Onward and onward still: his weary mind
Surveys no limit, comprehends no goal;
The light of God’s omnipotence doth blind
His aching eyes and overpower his soul.
In adoration deep, “ Great God,” he cried,
“ Thine every work is with perfection crowned;
And yet new glories spread on every side,
And yet fresh harmonies afar resound!”
While thus he bowed his head and humbly spoke,
He saw, in gloomy majesty upreared,
That angel who the peace of heaven broke
And his high name with mad rebellion seared.
Deep was his voice as sweep of mighty wind:
“ Ha, Gabriel! Art thou banished? Come with me.

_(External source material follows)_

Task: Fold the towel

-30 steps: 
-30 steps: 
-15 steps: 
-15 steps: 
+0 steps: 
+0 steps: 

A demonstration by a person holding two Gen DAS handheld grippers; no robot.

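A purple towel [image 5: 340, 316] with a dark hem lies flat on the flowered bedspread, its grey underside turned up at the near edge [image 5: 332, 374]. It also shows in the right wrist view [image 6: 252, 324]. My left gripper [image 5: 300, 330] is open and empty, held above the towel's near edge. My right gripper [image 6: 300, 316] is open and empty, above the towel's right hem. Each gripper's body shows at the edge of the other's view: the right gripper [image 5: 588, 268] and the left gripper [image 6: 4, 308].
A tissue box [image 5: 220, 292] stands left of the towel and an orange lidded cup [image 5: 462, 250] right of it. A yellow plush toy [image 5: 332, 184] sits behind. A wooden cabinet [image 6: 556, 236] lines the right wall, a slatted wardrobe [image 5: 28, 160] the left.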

Leave all these awe-inspiring works behind,
And some less perfect I will show to thee.
“ There are strange sights for seraph eyes to see;
I marvel thou hast liberty to roam
From that bright realm where all things lovely be.

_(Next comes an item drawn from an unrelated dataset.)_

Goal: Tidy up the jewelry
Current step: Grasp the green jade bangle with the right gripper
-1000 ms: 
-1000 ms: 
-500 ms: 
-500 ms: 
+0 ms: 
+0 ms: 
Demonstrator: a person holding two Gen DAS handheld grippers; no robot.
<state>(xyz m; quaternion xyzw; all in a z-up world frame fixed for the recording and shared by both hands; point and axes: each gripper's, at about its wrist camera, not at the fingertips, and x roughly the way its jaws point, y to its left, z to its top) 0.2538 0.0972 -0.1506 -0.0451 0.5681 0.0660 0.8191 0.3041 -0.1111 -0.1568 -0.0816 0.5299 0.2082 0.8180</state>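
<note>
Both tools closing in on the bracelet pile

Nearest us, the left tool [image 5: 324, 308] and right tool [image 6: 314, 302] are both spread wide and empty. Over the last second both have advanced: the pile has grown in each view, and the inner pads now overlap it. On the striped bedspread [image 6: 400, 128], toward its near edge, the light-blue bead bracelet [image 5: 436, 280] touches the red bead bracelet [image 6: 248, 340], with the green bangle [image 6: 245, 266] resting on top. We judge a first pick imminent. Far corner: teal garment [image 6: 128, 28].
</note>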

Oh, lost! Oh, lost! Thy heaven was once my home.”


“ Tempt me not, Lucifer! No power is thine
To bend my fixed allegiance. I have seen
That perfect all God’s universe doth shine
And naught create in vain, or e’er hath been.”


“ Most loyal seraph, I have not the power
To show thee Hades, or perchance thou ’dst deem
It was well planned, —for us a goodly bower;
But I can dim with doubt thy pleasing dream.”

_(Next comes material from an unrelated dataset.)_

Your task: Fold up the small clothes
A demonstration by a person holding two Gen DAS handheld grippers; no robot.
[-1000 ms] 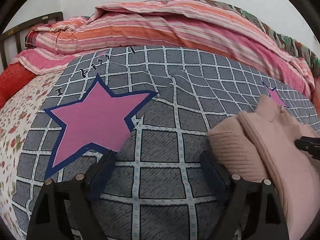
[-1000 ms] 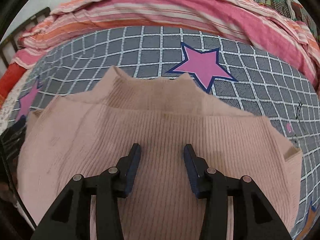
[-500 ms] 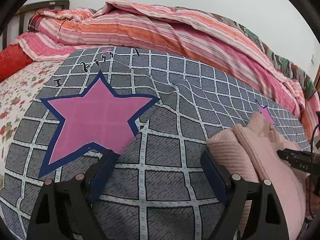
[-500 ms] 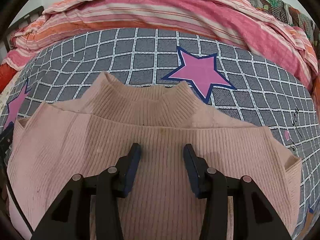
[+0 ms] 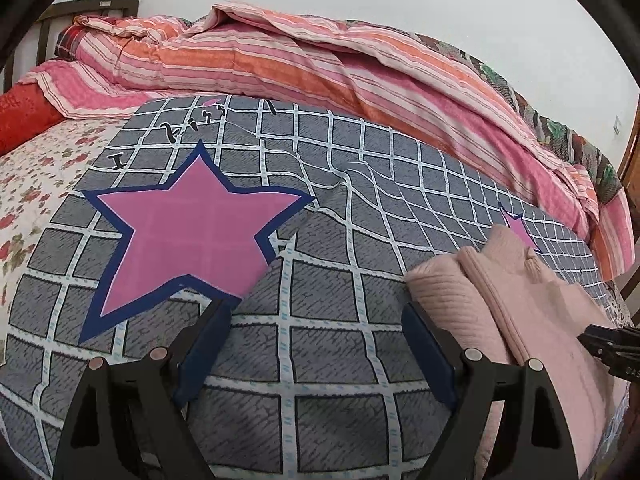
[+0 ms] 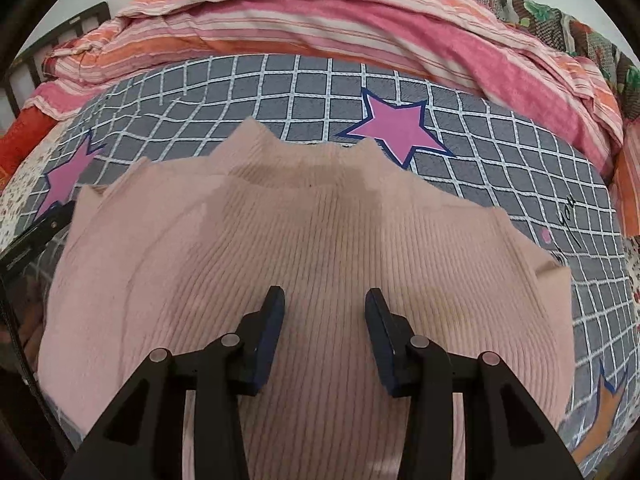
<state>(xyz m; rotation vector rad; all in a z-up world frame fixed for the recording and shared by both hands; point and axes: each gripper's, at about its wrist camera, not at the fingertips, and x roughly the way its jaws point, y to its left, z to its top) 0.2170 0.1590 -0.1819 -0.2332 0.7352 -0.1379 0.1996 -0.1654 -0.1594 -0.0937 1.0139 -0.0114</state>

Down through that black abysm of dreary space
That parts the worlds next heaven from such as this
They sank, exultant either angel’s face,
But yet unlike as torture is to bliss.
Lo, at their feet an orb in darkness lay,
Ice-cold and barren, shattered, soundless, drear;
Ne’er visited by life-awakening day
Nor changeful seasons of the moving year;
Chaotic, void, sightless, and hearing not,
As light and sound were from its precincts fled;
Something that its creator had forgot,
The corpse of some fair world forever dead.
“ Now rest thee, Gabriel. Poise thy stainless wings.
Survey this sphere, — ’t is one of many like.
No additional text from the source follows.